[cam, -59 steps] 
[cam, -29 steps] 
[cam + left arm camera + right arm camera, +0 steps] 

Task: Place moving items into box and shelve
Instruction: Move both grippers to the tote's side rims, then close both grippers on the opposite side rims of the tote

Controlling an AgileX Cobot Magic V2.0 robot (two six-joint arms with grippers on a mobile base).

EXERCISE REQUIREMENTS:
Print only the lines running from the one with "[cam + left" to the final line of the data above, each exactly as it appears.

RESPONSE BELOW:
[cam + left arm camera + right arm camera, +0 steps] 

Task: Place moving items into box and shelve
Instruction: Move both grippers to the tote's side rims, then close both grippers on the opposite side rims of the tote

Controlling an AgileX Cobot Magic V2.0 robot (two six-joint arms with grippers on a mobile base).

Nothing further is needed for the answer.